PDA

View Full Version : Virtumonde.sdn



mmckinley
2010-03-27, 05:36
hey so i ran my Spybot Search and Destroy today and i got a problem found called "Virtumonde.sdn" and i was wondering what it was and how to get it off my computer. thank you

Matt
2010-03-27, 09:30
Hi mmckinley,

:snwelcome:

Virtumonde is a trojan. :fear: Did you let Spybot fix all problems after the scan has finished?

Which OS do you have?

mmckinley
2010-03-28, 01:03
Well when i first encountered the virtuemonde i hit fix selected problem but then when i did that my computer went black then shut down and did that the next couple times i turn it on even when i didnt hit any buttons after i turned it on. Then i let it sit turned off for about an hour then turned it back on and it has been fine since. I ran the Spybot Search and Destroy again but this time didnt hit fix selected problems because i wanted to check on here what to do because i did not want that happening again. Should i go ahead and hit fix selected problems again to see what happens. Also sorry what does OS mean?

Matt
2010-03-28, 12:57
Hi mmckinley,

Sorry... :rolleyes: OS means operating system... Which operating system (e.g. 2000, XP, Vista, 7) do you have? ;)

Please update Spybot, run another scan. After the scan has finished, right click on the white background where Spybot reports Virtumonde, and choose "Save results to file...". Save the file to your desktop and add it with your next answer. :thanks:

Then I'll give you further instructions. Perhaps you've to open your own thread in the Malware Removal Forum.

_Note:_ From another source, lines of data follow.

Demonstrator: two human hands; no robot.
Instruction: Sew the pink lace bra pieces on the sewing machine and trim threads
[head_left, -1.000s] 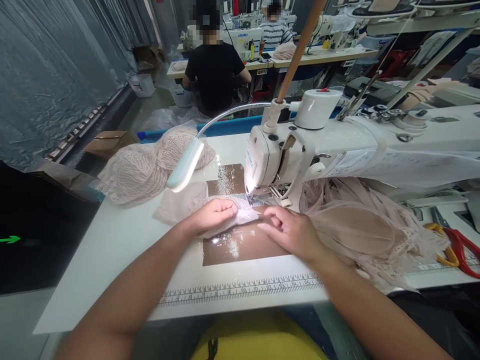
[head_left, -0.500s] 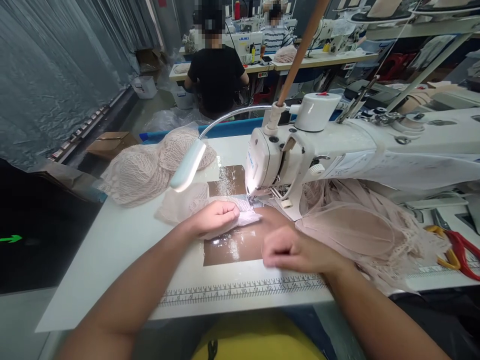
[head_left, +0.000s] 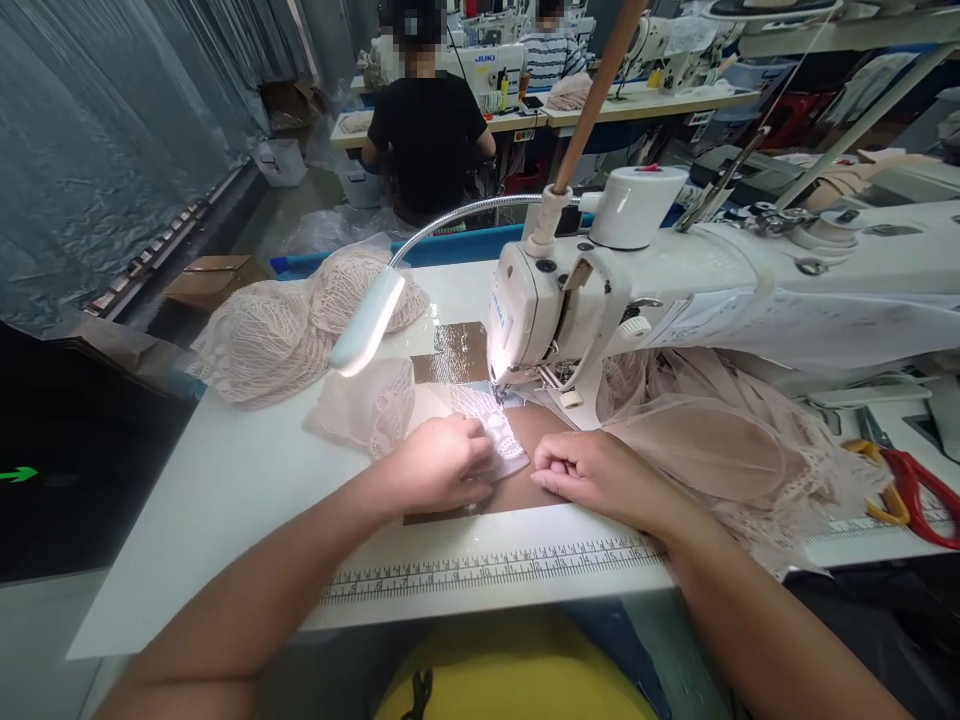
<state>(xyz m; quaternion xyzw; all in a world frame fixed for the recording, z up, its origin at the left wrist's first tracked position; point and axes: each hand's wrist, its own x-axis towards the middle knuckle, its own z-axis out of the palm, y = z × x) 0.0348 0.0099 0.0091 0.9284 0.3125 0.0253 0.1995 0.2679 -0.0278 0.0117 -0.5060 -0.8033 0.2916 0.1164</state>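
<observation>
A pale pink lace bra cup piece (head_left: 504, 440) lies under the needle of a white sewing machine (head_left: 529, 300), its scalloped edge toward me. My left hand (head_left: 442, 465) rests on this lace, fingers bent and a little apart. Further left, more of the sheer lace (head_left: 360, 405) spreads over the table. Just right of the piece, my right hand (head_left: 581, 465) sits on the brown plate (head_left: 540, 425) with its fingers curled in. Nothing shows in that hand.
Finished-looking lace cups (head_left: 270, 330) are piled at the back left. Beige mesh garments (head_left: 705, 450) lie to the right, beside red-handled scissors (head_left: 919, 500). A lamp (head_left: 369, 325) hangs over the table; a ruler strip (head_left: 487, 570) runs along its front edge. A co-worker (head_left: 427, 140) sits ahead.
My left hand has gone from a closed grip on the lace to lying over it, and the lace now lies flatter. My right hand, blurred before, is still beside it.
</observation>
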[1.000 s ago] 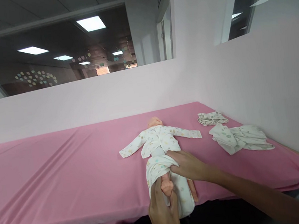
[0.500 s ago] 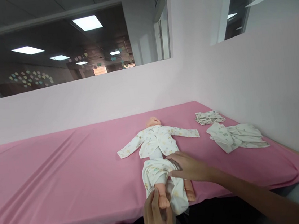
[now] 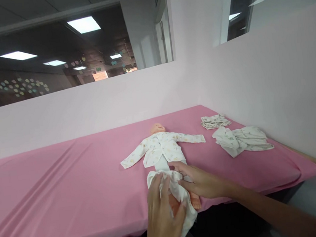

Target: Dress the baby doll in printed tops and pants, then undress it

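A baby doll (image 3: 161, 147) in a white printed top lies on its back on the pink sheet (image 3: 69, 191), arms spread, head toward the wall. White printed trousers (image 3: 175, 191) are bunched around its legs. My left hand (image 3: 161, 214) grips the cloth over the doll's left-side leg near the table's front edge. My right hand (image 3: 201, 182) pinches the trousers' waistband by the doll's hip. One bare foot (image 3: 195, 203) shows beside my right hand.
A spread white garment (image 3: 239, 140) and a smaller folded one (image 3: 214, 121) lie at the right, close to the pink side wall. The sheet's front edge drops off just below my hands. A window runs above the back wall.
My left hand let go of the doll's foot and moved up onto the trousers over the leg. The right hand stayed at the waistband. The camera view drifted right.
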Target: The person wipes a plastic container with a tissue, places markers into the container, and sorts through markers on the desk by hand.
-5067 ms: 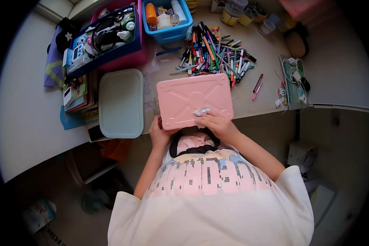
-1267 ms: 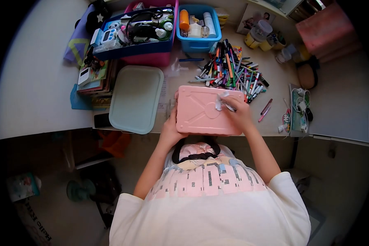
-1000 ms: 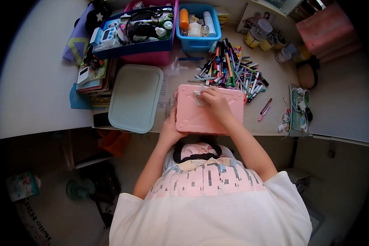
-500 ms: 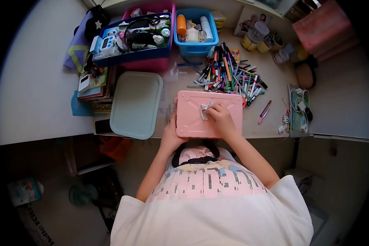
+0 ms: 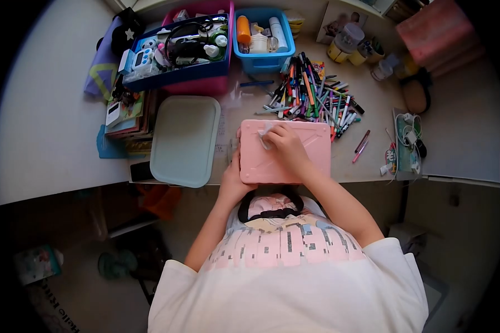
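Observation:
A pink plastic box (image 5: 311, 150) with raised X-shaped ridges lies at the desk's front edge, close to my body. My right hand (image 5: 283, 145) is closed on a small white wipe (image 5: 265, 136), pressed to the upper left part of the box's top. Along the box's left side, my left hand (image 5: 235, 180) grips its lower left corner, with the fingers partly hidden by the edge. Behind the box spreads a heap of pens and markers (image 5: 311, 94). A pale green lid (image 5: 185, 141) lies to the left.
Behind stand a blue basket (image 5: 264, 62) of bottles and a dark blue bin (image 5: 178, 75) on a pink one (image 5: 205, 85). Books (image 5: 133, 119) are stacked at left. Two loose pens (image 5: 361, 147) and a tray with cables (image 5: 408, 144) lie at right.
My right hand has moved the wipe up and left across the box's top. My left hand still holds the box's left side. The view has shifted slightly.

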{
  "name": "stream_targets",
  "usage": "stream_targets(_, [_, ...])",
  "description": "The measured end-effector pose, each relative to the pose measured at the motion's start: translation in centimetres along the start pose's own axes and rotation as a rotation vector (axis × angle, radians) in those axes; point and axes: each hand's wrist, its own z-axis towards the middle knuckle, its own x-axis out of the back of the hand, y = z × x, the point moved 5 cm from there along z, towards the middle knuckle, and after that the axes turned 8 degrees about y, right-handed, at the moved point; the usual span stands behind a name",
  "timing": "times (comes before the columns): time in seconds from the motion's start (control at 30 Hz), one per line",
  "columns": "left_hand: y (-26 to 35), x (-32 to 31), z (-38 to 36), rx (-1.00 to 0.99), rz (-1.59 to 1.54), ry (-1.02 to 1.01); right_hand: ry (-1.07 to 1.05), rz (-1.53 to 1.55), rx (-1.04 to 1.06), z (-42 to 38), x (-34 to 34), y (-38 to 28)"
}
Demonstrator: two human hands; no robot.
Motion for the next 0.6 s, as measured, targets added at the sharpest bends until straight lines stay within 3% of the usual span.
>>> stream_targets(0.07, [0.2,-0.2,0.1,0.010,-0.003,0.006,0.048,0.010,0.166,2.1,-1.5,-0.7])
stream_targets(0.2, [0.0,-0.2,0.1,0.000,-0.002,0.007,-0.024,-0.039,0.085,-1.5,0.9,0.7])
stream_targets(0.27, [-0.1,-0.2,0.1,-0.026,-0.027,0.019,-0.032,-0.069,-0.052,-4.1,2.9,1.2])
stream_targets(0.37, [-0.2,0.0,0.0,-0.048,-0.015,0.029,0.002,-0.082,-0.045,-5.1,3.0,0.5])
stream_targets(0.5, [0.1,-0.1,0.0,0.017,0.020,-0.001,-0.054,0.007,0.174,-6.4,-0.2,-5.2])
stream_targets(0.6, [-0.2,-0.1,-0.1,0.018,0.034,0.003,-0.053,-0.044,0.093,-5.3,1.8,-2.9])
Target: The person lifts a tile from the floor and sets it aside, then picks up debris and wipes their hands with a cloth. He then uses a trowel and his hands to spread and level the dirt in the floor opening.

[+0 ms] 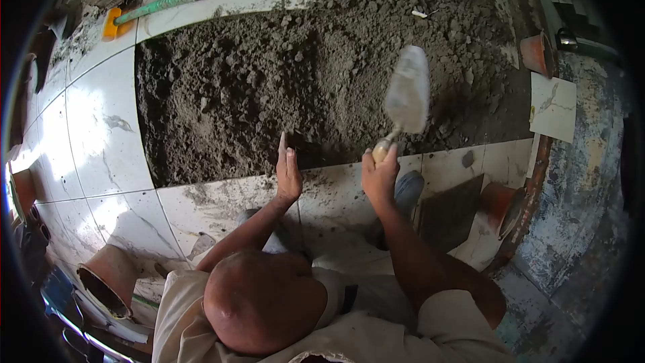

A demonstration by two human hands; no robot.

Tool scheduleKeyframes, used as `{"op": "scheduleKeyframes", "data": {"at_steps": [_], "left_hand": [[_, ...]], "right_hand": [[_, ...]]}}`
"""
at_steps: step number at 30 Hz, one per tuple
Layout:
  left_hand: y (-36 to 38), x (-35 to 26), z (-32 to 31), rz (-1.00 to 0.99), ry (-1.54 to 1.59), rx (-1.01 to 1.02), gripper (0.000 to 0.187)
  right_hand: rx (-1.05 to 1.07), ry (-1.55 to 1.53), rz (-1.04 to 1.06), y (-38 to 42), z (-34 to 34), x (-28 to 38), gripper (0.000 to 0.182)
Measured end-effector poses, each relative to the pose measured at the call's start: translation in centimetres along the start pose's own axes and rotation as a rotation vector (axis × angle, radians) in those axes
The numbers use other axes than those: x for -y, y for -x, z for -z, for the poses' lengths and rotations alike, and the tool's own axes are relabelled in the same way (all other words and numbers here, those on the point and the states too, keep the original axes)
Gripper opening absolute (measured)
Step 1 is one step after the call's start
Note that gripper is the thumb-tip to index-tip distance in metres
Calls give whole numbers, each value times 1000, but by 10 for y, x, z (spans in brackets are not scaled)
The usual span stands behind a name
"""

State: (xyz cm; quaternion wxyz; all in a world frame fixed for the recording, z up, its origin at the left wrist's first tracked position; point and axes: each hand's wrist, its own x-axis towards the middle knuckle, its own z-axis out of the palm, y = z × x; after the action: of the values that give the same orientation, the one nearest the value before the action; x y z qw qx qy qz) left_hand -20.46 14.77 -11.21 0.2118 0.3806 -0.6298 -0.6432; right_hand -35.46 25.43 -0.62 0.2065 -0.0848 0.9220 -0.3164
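A trowel [410, 91] with a pale, dirt-smeared blade is in my right hand [380, 178], its wooden handle wrapped by the fingers. The blade points away from me, over the grey mortar-like material [269, 81] that fills a long rectangular bed in the floor. My left hand [289, 173] is at the near edge of that bed, fingers stretched out and held upright on edge, right at the loose material. Nothing shows in its palm.
White marbled tiles [101, 141] border the bed. A rubber mallet [151, 8] with a green handle lies at the upper left. Terracotta-coloured pots [111, 275] stand at the sides. A square tile [553, 106] rests at the right, a dark slab [451, 212] near my foot.
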Motion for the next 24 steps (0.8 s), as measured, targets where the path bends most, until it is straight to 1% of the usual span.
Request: {"op": "scheduleKeyframes", "data": {"at_steps": [1, 2, 4, 5, 7, 8, 9, 11, 12, 14, 15, 17, 18, 19, 20, 22, 23, 24], "left_hand": [[1, 2, -1, -2, -1, -1, 62], [-1, 1, -1, -8, -3, -4, 62], [0, 1, -3, -17, -5, -5, 62], [0, 2, -3, -24, -6, -5, 62], [2, 3, -4, -35, -12, 0, 63], [-1, 3, -3, -45, -14, -4, 63], [0, 4, -4, -52, -18, -9, 63], [1, 4, -3, -55, -18, -10, 63], [0, 5, -3, -61, -22, -13, 63], [-1, 5, -3, -80, -25, -17, 63], [-1, 6, -3, -92, -25, -21, 63], [2, 5, -3, -93, -27, -14, 63], [0, 5, -2, -102, -28, -21, 63], [1, 8, -1, -108, -34, -21, 63], [2, 8, -2, -127, -38, -25, 63], [0, 23, -3, -219, -72, -31, 63], [-1, 35, -2, -308, -109, -25, 63], [-1, 44, -3, -384, -141, -31, 63]], "right_hand": [[-110, -42, -15, 5, -6, 2, 40], [48, 174, 10, 23, -22, -30, 51], [380, 443, -85, 40, -28, -28, 67], [372, 437, -80, 33, -27, -30, 67], [278, 169, -36, 28, -12, -12, 56], [202, 88, -78, 19, -7, -2, 45], [47, -110, -28, 17, -6, 7, 38], [-54, -68, -8, 32, -25, -19, 37], [-58, -70, 2, 38, -30, -31, 37], [267, 367, 141, 52, -36, -51, 35], [266, 367, 152, 40, -34, -40, 35], [241, 90, -20, 35, -14, -5, 44], [191, -12, -111, 29, -10, 6, 53], [198, -11, -117, 36, -22, -10, 53], [105, 148, -4, 47, -42, -39, 56], [179, 249, 63, 58, -53, -59, 57], [214, 297, 98, 63, -59, -68, 58], [338, 271, 50, 49, -49, -56, 62]]}}
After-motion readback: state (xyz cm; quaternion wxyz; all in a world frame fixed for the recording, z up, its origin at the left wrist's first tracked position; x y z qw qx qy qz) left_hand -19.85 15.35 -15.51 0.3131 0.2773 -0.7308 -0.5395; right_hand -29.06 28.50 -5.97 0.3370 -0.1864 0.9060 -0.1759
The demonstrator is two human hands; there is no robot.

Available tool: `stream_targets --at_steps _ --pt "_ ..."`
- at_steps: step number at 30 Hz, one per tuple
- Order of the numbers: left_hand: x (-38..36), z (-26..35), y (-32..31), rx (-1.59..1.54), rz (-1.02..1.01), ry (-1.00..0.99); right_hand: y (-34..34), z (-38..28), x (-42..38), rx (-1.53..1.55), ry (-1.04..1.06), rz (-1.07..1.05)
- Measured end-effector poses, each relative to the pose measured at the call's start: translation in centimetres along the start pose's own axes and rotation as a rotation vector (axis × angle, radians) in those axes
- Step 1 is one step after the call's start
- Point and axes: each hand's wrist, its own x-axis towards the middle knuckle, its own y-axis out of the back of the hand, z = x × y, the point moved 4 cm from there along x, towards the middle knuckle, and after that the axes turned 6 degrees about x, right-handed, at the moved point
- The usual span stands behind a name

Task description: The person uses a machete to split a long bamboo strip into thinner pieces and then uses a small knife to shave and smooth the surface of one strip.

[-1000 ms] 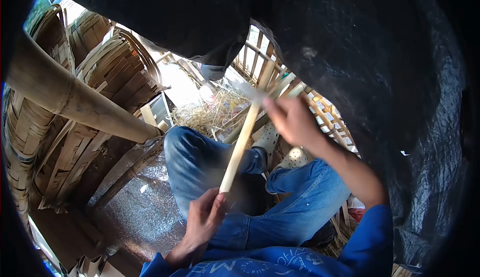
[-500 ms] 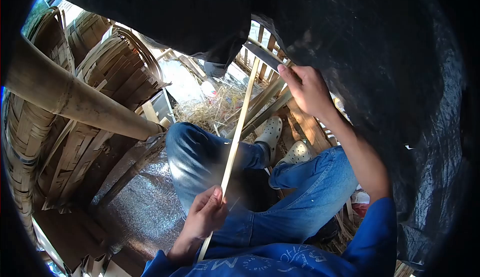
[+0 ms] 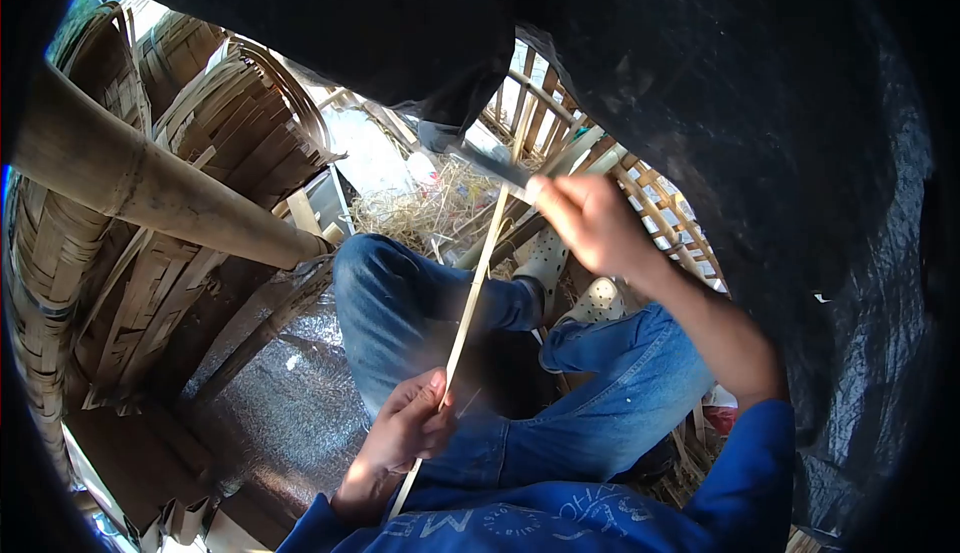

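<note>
A long, pale bamboo strip [image 3: 472, 303] slants up from my lap toward the far wall. Near its lower end my left hand [image 3: 408, 421] is closed round it, thumb on top, over my thigh. My right hand [image 3: 597, 221] grips a knife [image 3: 490, 165], its handle hidden inside the fist. The blade is blurred by motion and lies across the upper part of the strip, pointing up and left. Below the strip are my crossed legs in blue jeans [image 3: 620, 383].
Woven bamboo baskets [image 3: 235, 118] stand at the left behind a thick bamboo pole [image 3: 170, 193]. Black plastic sheeting [image 3: 760, 123] hangs overhead and along the right. Straw and shavings [image 3: 435, 208] cover the ground ahead. A cardboard box [image 3: 135, 463] sits at lower left.
My right hand has moved down and slightly left along the strip with the knife. The left hand has stayed nearly in place. More slatted lattice shows behind the right hand.
</note>
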Motion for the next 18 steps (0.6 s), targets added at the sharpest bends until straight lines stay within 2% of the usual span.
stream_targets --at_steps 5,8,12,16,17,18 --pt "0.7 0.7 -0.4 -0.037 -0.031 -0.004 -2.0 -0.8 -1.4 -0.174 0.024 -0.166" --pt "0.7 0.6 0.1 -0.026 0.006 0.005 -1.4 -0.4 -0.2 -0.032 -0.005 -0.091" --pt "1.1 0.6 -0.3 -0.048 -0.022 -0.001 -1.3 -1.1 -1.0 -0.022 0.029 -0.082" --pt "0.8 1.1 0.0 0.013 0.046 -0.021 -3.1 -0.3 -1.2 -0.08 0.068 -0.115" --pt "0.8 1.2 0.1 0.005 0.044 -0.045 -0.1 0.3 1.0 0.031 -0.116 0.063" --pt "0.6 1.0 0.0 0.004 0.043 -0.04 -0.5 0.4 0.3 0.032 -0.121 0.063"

I'm waiting for your answer. :bigthumb:

mmckinley
2010-03-28, 22:32
Ok here is the file that i saved. My OS is Windows Vista. Thank you !

sonia_
2010-03-29, 03:46
Hi there,
Sorry for inerrupting........
.......I've got a problem with a Virtumonde too. I ran my Spybot S&D and when I choose "Fix selected problems" it said that its fixed, but its not - I ran it again and its still there. :hair:
Could you please help me get rid of it? :rolleyes:
My OS is XP.
:thanks:

Matt
2010-03-29, 11:11
Hi mmchinley,

Ok here is the file that i saved. My OS is Windows Vista. Thank you !
Hhmm... there is only this registry entry:

Virtumonde.sdn: [SBI $4F0ABAF2] Settings (Registry key, nothing done)
HKEY_LOCAL_MACHINE\SOFTWARE\Microsoft\Windows NT\CurrentVersion\Winlogon\Notify\PFW
Did you scan your computer with other Anti-Malware tools as well?
Do you have problems or signs of Malware (http://www.malwarehelp.org/symptoms-of-infection.html)?




Hi sonia_;365536,


Could you please help me get rid of it? :rolleyes:
First of all: You don't use the newest version of Spybot. Please download Spybot 1.6.2 from here (http://www.safer-networking.org/en/ownmirrors1/index.html). After that, uninstall Spybot 1.6.0, reboot your computer, delete all leavings ( http://www.safer-networking.org/en/howto/uninstall.html ) and install the newest version 1.6.2.
More here:
http://www.safer-networking.org/en/tutorial/index.html

Update Spybot and run another scan.

Do you have problems or any sings of Malware (http://www.malwarehelp.org/symptoms-of-infection.html)?

mmckinley
2010-03-29, 19:19
I dont seem to have any of the symptoms of maleware, my computer is running normally to my knowledge. Does that mean that i do not actually have the Virtumonde trojan or something?

mmckinley
2010-03-29, 22:54
and yes i also use Malwarebytes Anti-Malware along with Spybot

Matt
2010-03-30, 12:12
Hi mmckinley,


I dont seem to have any of the symptoms of maleware, my computer is running normally to my knowledge. Does that mean that i do not actually have the Virtumonde trojan or something?
Just to make sure, that you are not infected with Virtumonde, I would like you to do the following steps:

Please read this FAQ: "BEFORE you POST"(READ this Procedure BEFORE Requesting Assistance) (http://forums.spybot.info/showthread.php?t=288)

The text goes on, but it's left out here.